Already the ASEAN countries and their East Asian neighbors have concluded the 10+3 (China, Japan and South Korea) agreement both bilaterally and multilaterally. The logical next step, in anticipation also of the final integration of the ASEAN free trade area in 2015, is the further expansion of the regional free trade system to include the other even more enthusiastic three (Australia, New Zealand and India).
There are two major points of significance of this development. The first is political or arises from political economy. The US is now promoting the Trans Pacific Partnership (TPP) as a regional trade agreement in East Asia to compete with the 10+3 framework. So far, from the core founding members of Chile, New Zealand, Singapore and Brunei, the US is succeeding in engaging a reasonable number of Pacific countries to join the negotiations, including Canada, Mexico, Japan, Australia, Peru, Vietnam and Malaysia. The US is unable to get either China or India interested. Nor has the TPP become an established regional system. Everything is still in negotiation.
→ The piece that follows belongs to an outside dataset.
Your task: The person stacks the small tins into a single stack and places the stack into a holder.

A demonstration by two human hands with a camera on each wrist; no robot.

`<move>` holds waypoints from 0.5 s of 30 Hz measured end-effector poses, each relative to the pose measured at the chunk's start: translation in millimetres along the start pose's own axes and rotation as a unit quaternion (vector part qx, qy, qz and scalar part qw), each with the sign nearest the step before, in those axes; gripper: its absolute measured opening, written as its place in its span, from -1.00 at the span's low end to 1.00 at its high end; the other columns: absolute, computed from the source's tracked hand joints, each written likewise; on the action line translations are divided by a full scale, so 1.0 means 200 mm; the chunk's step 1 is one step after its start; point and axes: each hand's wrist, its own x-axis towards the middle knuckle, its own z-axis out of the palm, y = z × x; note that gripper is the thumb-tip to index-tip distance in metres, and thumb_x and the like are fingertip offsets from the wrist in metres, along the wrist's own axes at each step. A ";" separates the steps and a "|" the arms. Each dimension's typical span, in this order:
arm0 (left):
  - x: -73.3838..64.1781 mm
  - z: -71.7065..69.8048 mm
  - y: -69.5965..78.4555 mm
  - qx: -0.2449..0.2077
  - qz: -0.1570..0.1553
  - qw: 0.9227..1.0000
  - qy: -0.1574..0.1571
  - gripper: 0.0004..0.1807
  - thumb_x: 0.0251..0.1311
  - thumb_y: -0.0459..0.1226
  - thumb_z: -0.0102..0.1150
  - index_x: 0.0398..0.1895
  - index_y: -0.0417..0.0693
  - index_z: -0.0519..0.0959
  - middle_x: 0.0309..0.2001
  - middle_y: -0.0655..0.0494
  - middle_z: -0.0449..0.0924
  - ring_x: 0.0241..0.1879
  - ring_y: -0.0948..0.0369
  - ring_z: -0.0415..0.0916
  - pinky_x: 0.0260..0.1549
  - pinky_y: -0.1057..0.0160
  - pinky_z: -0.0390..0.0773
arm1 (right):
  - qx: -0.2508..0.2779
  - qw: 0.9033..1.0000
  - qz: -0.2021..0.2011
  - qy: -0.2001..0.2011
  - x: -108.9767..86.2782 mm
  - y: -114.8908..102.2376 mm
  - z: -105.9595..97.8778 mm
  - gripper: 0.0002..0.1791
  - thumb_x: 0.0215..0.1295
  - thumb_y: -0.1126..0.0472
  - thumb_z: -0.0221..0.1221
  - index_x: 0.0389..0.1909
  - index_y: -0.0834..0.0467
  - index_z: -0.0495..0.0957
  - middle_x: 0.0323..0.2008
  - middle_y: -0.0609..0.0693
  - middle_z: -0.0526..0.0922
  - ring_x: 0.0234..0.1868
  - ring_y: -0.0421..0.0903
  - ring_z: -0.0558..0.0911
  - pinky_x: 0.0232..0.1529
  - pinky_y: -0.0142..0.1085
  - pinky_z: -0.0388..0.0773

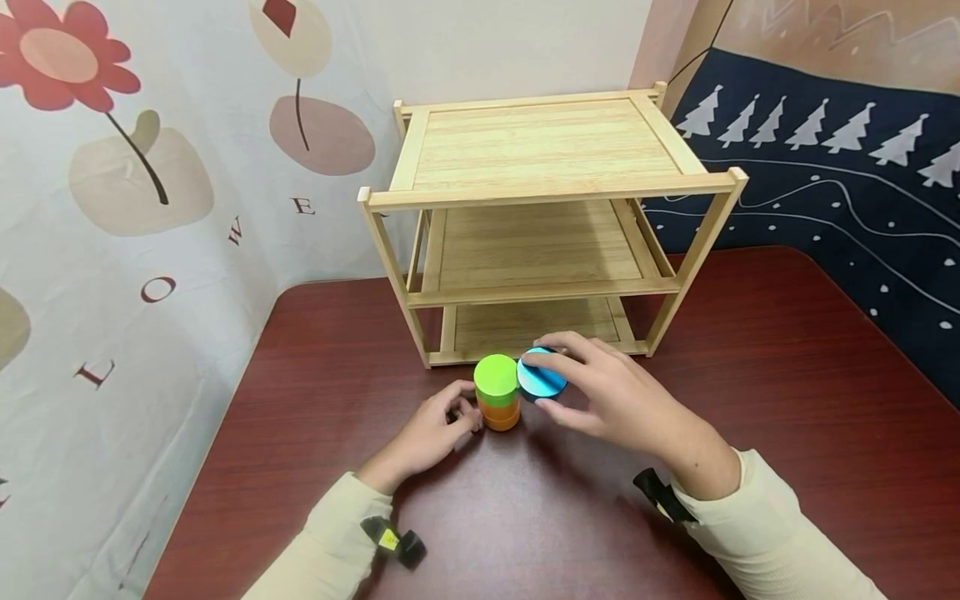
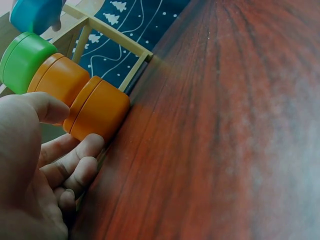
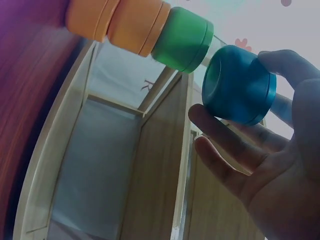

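My right hand (image 1: pixel 611 392) holds a small blue round jar (image 3: pixel 239 85) between thumb and fingers. It hangs in the air, tilted, right beside the top of a stack. That stack stands on the table and has a green jar (image 1: pixel 496 377) over two orange jars, the upper orange jar (image 2: pixel 59 75) and the lower orange jar (image 2: pixel 102 107). At the stack's left side is my left hand (image 1: pixel 433 429), its thumb and fingers loosely bent, tips right at the orange jars. These fingers lie on the near side of the jars and do not wrap round them.
A three-tier wooden shelf (image 1: pixel 551 194) stands behind the stack on the dark red table (image 1: pixel 322 375). A flower-printed cloth (image 1: pixel 180 242) hangs along the left, and a dark blue tree-printed cloth (image 1: pixel 802 196) on the right. Both sleeves bear wrist straps.
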 end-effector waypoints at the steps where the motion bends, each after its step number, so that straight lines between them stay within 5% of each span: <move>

Nevertheless, China and other East and Southeast Asian countries have felt pressured, if not threatened by this exercise marking the return of the US to Asia. The quick evolution of 10+3 to 10+6 may be a strategic response from Asia to the US initiative. Whether it would divide the Asian countries will depend on how determined the US is to push forward the TPP in Asia. Behind the scenes, the TPP seems to group together countries that are suspicious of the resurgence of China in Asia or hostile to China under the US banner.
The second is the acceleration of regional integration in East and Southeast Asia. By 2015 the 10+3 would become the largest regional trading bloc in the world, at least in terms of population and with its already well established economic and trade dynamism.
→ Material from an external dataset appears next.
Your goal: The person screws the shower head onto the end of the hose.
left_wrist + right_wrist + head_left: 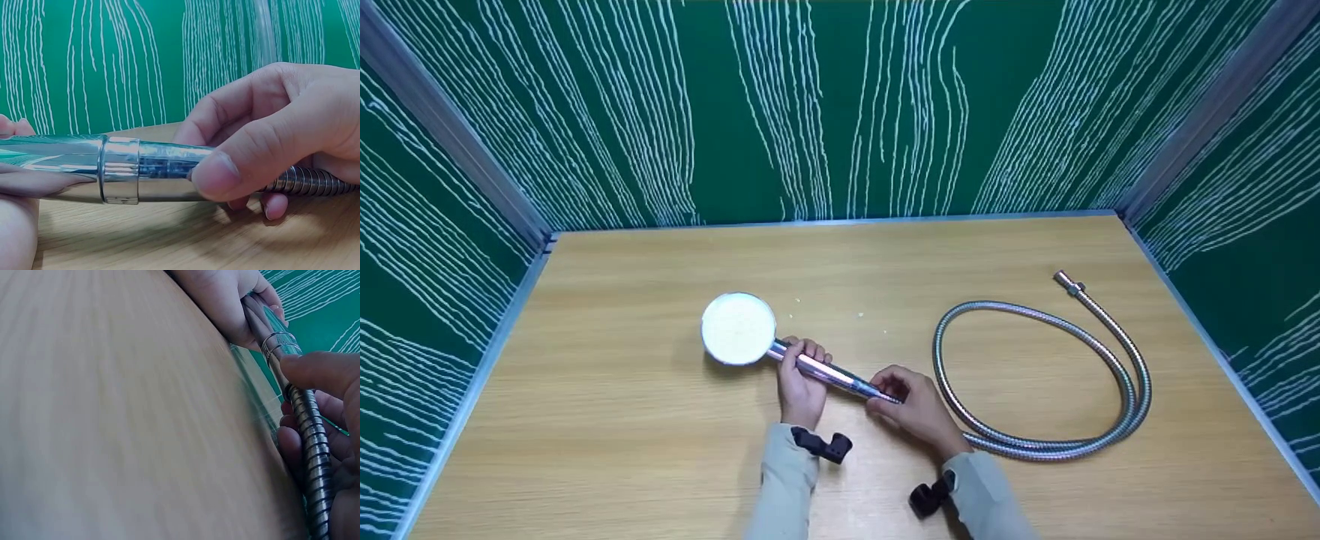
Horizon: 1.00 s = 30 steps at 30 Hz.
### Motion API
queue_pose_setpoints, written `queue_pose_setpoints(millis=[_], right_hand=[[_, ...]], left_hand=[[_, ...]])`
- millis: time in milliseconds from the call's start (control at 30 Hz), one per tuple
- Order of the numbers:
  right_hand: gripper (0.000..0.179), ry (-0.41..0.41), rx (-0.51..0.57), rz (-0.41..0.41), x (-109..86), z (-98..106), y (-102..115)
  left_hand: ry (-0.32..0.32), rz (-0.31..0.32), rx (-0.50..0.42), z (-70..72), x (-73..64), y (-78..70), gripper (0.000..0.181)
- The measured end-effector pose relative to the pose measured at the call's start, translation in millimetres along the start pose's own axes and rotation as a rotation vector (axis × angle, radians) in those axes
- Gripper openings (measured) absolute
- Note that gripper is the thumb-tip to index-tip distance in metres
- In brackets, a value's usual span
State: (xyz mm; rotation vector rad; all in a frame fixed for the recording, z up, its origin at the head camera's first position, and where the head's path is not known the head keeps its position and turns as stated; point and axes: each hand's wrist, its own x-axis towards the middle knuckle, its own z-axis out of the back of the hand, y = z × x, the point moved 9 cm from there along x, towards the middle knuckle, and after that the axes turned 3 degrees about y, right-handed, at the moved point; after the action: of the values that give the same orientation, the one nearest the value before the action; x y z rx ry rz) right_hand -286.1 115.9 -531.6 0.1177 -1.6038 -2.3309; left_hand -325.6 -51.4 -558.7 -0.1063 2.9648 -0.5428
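Note:
A shower head (738,328) with a round white face and a chrome handle (825,371) lies slanted over the table. My left hand (801,386) grips that handle just below the head. At the handle's lower end, my right hand (913,405) pinches the smooth chrome connector (174,171) of a ribbed metal shower hose (315,455) between thumb and fingers. In the left wrist view the connector sits in line against the handle's collar (121,170). How far it is screwed on cannot be told. The hose runs back under the right palm.
The rest of the hose (1035,450) lies in a loose loop at the right, its free end with a nut (1076,288) pointing to the back. Small white specks (861,314) dot the wooden table (607,420). Green walls (840,112) with white streaks enclose the back and sides.

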Motion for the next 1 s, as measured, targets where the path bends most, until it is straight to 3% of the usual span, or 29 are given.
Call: queue_pose_setpoints(millis=[433, 567, 1000], right_hand=[[0.021, 0.014, -0.010, -0.025, 0.5, 0, -1], [0.020, 0.014, -0.005, -0.032, -0.9, 0, 8], [0.018, 0.031, 0.003, -0.025, 0.6, -1, -1]], left_hand=[[-0.008, -0.006, -0.002, 1.6, 1.6, 0.2, 0.018], [-0.011, -0.005, -0.005, 0.7, 1.3, 0.0, 0.018], [-0.009, -0.020, 0.009, 0.5, 0.6, -0.9, 0.019]])
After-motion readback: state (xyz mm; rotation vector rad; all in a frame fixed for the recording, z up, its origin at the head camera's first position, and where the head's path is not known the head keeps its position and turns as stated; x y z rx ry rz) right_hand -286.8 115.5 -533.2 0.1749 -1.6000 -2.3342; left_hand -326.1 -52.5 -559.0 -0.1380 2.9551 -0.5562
One would expect it to challenge in economic scale and economic competitiveness the NAFTA led by the US, and the expanding EU, in the coming years. Although it would not lead to a tripolar development of the world economy and trade, as there are still dynamic emergent market countries outside the three blocs, including Russia, Brazil and South Africa in the BRICS, it would surely create a more multi-polar global system that would reduce the past domination of the triad economies (the US, EU and Japan).
These radical changes at the regional and global levels involve China on center stage, but other Chinese economies - Hong Kong, Macao and Taiwan - would be excluded, despite their economic scale and dynamism and their past centrality. The exclusion would mean marginalization, even though the three have respective free trade agreements with the Chinese mainland.
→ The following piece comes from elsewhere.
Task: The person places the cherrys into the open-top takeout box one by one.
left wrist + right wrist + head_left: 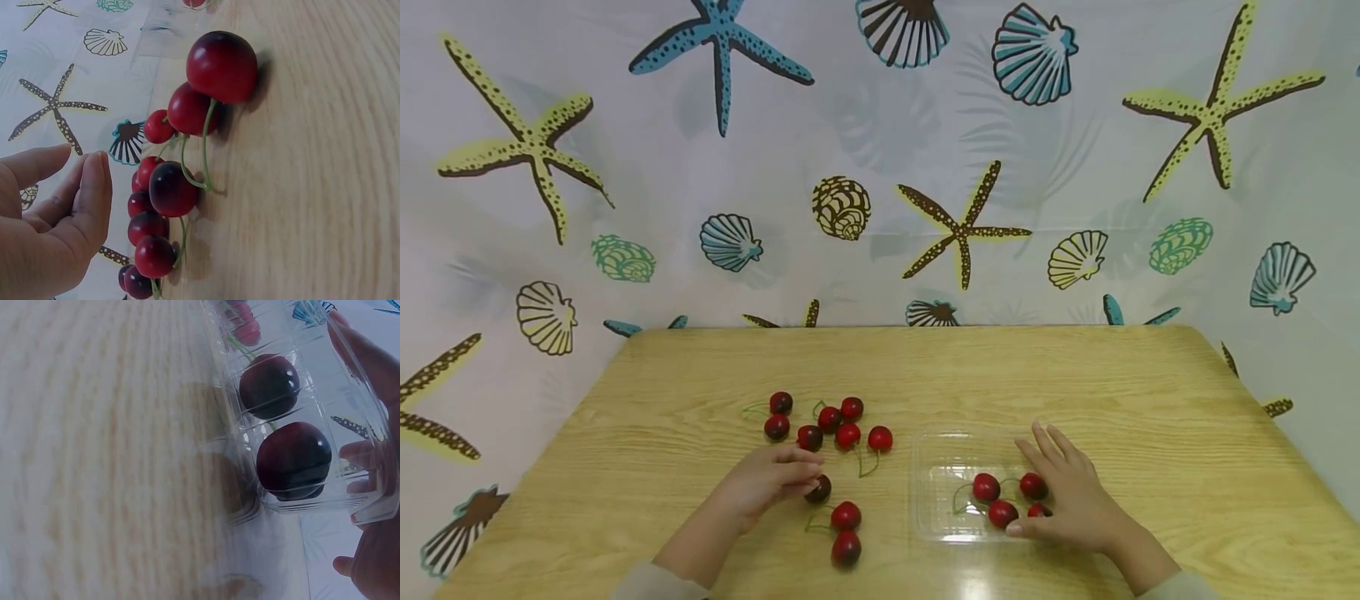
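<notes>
My left hand (766,485) hovers over the loose cherries, its thumb and fingers bent with a gap between them. A dark cherry (818,489) shows beside its fingertips; in the left wrist view a dark-topped cherry (174,189) lies apart from the hand, which holds nothing. A joined pair of cherries (846,517) lies nearer the body. My right hand (1075,500) rests at the right side of a clear plastic box (942,500), fingers spread and mostly straight. Inside that box are several red cherries (986,487), partly covered by the hand.
Farther back on the wooden table (700,375), several cherries (847,436) with green stems lie in a loose cluster. A paired set (781,403) sits at its left. Behind the table hangs a cloth (790,283) printed with starfish and shells.
</notes>
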Tool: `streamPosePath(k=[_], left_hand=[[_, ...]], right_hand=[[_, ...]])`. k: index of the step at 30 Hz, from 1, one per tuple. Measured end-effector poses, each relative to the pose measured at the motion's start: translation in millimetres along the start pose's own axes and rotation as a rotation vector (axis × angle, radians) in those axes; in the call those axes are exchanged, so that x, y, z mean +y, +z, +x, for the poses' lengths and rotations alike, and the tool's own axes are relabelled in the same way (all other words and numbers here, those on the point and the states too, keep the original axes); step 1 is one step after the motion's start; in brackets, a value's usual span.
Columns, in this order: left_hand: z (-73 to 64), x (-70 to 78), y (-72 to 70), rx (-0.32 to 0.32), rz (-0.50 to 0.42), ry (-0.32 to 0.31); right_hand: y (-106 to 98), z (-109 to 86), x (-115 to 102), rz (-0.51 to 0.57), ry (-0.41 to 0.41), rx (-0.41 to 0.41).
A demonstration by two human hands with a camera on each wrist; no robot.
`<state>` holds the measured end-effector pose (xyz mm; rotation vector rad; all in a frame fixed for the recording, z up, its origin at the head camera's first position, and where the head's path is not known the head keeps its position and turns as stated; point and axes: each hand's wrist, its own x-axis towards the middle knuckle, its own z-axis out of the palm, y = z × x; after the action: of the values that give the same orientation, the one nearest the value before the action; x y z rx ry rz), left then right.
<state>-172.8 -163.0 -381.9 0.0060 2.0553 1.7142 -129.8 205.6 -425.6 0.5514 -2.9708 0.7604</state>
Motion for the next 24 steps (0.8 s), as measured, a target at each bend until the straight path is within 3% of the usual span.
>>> streamPosePath(k=[14, 24], left_hand=[[-6.1, -18.5, -9.0, -0.004, -0.012, -0.073], [-9.5, -29.4, -8.1, -0.001, 0.015, -0.116]], right_hand=[[0.4, 0.6, 0.5, -0.009, -0.006, -0.005], [-0.5, 0.1, -1.5, 0.011, -0.012, 0.001]])
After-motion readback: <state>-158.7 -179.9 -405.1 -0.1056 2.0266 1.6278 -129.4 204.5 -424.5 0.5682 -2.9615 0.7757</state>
It is not certain whether other Asian countries are interested or willing to get the three economies on board, fearing that with the inclusion of the three, the formidable China would become even more formidable, because of the economic dependence on her of the three regional economies. Of course, the US is eager to get Taiwan and Hong Kong to join the TPP, in order to strengthen its own regional system, at the expense of the proposed 10+6 and to weaken the economic influence of the mainland over them. Beijing would certainly not allow it to happen.
If other Asian countries do not want the three economies to join the regional system and the mainland would not want them to ally with the US, the only breakthrough for the three might be to set up their own smaller free trade bloc.
With Hong Kong and Macao specializing in services and Taiwan in manufacturing and R&D, the three have a high degree of complementary assets and synergy. In addition, through their separate FTA with the mainland, they have almost equal access to the coming largest market in the world and would build up further economic bonds and synergy with what someday is to become the world's largest economy.
There are also close cultural and social affinities and physical proximity between the three plus the Chinese mainland that are not found in any other economies in the region. The internationalization of the Chinese yuan would also be a common hard currency that facilities trade and investment among the three plus the Chinese mainland.
The author is head of China Business Centre, Hong Kong Polytechnic University.